It was a natural progression for Hayley, who has enjoyed the limelight as a career actress, performer and dancer.
“Performing on stage has evolved for me as I’ve aged. And I was looking for something to give me a little bit of me back again,” she said.
After submitting her application and walk videos online for the Ms Regal World 2021, she tuned in to the live-streamed winners’ announcement while sitting in her car waiting to pick up her daughter from school.
She was absolutely floored when it was her name called out.
“It was the most incredible moment – I was completely blown away,” she said.
Two months later she proved it wasn’t a fluke, by winning (in person) the Ms Premier Elite 2022 title.
She even brought the pageantry world to the latest season of The Voice.
“I was lucky enough to have my big moment on The Voice this year. I got to the blind auditions, but sadly the chairs didn’t turn,” she said.
“But I wore my sash and crown and taught the judges how to pageant walk on stage.”
Hayley said while being a role model to her daughters and other women is a strong motivator for her, she’s also compelled by the pageantry world’s ethos of ‘giving back’.

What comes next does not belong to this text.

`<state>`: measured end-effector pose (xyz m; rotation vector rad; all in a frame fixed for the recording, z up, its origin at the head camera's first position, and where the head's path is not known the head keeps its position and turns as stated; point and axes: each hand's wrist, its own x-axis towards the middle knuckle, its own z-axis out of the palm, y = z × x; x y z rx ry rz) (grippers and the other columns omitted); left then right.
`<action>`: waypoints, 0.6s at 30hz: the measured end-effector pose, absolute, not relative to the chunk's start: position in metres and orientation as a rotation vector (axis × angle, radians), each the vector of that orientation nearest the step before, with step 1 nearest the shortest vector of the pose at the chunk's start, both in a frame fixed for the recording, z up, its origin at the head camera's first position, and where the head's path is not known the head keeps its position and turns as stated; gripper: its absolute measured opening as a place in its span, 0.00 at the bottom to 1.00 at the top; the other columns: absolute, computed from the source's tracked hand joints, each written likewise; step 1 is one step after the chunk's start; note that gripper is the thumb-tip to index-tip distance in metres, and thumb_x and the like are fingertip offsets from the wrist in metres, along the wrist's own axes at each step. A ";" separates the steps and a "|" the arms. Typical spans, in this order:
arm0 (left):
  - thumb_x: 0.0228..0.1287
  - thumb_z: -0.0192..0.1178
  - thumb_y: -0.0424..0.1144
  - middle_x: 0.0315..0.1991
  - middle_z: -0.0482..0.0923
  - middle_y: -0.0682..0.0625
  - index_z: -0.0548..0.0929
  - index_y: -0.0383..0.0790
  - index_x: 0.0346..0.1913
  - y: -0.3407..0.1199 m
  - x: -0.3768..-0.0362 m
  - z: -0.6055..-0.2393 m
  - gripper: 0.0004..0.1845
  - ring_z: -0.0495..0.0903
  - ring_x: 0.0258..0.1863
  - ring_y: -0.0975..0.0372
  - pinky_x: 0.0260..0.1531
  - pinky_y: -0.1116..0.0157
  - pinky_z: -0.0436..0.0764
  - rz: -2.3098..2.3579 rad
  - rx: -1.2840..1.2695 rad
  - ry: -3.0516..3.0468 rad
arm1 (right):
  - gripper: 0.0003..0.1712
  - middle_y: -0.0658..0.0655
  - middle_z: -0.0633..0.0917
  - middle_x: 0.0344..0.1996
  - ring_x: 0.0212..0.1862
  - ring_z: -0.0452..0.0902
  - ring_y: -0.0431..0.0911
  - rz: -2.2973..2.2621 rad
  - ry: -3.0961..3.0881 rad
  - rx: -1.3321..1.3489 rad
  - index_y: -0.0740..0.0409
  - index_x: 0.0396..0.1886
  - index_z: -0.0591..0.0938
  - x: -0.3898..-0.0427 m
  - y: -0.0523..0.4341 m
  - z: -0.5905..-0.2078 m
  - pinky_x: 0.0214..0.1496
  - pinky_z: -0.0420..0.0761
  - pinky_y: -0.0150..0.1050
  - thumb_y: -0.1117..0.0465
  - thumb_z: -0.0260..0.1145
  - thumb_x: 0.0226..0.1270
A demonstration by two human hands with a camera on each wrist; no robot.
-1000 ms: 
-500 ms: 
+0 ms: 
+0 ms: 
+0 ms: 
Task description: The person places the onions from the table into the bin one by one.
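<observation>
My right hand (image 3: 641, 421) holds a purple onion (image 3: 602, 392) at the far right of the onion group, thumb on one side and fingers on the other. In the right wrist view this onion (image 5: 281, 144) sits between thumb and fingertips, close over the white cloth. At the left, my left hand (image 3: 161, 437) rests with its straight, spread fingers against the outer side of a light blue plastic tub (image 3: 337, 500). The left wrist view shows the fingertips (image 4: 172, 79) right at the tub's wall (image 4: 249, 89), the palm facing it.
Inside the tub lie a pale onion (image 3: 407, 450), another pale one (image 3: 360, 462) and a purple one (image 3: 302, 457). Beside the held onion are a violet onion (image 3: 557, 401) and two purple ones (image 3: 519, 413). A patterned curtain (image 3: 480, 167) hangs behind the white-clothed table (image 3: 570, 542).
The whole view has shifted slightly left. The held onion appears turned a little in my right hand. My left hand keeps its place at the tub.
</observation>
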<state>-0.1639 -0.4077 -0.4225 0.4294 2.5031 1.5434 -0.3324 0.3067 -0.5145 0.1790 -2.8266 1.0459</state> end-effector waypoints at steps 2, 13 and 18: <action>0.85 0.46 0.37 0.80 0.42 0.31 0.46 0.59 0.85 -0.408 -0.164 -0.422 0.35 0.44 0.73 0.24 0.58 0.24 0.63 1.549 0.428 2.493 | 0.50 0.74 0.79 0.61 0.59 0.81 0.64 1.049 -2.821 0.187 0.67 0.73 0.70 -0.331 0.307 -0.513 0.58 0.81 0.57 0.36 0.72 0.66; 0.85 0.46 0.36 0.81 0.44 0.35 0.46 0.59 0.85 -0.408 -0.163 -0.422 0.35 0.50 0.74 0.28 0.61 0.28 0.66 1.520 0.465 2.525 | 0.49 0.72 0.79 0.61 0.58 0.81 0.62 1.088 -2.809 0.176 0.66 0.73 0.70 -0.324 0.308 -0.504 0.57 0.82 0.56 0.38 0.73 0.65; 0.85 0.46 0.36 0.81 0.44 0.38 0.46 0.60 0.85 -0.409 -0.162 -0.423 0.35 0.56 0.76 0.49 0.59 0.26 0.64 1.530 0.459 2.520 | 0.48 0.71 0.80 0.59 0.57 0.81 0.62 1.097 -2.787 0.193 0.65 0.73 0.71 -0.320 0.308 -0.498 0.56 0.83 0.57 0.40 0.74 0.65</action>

“I really want to be a small part of the butterfly effect,” she said.
This year’s Australia Galaxy contestants are raising funds for batyr, an Australian organisation which works to empower young people by reducing stigma related to mental illness, and engages in peer-to-peer education.
Hayley has been hard at work raising funds through raffles and online lucky numbers competitions, and through ‘warrior worms’ – a crochet project she’s hatched with her eldest daughter where people donate the $2 cost of a warrior worm, which the pair then hide around the city for others to discover.
She’s quietly confident of her chances come May, when she jets off with Team WA to Sydney for the Australia Galaxy finals.
“This is my year,” she said.
“I turn 40 next year, and there’s no sign of me slowing down yet. If this is my mid-life crisis, I’m ok with that. Other people buy convertibles, and I win pageants and travel the world.”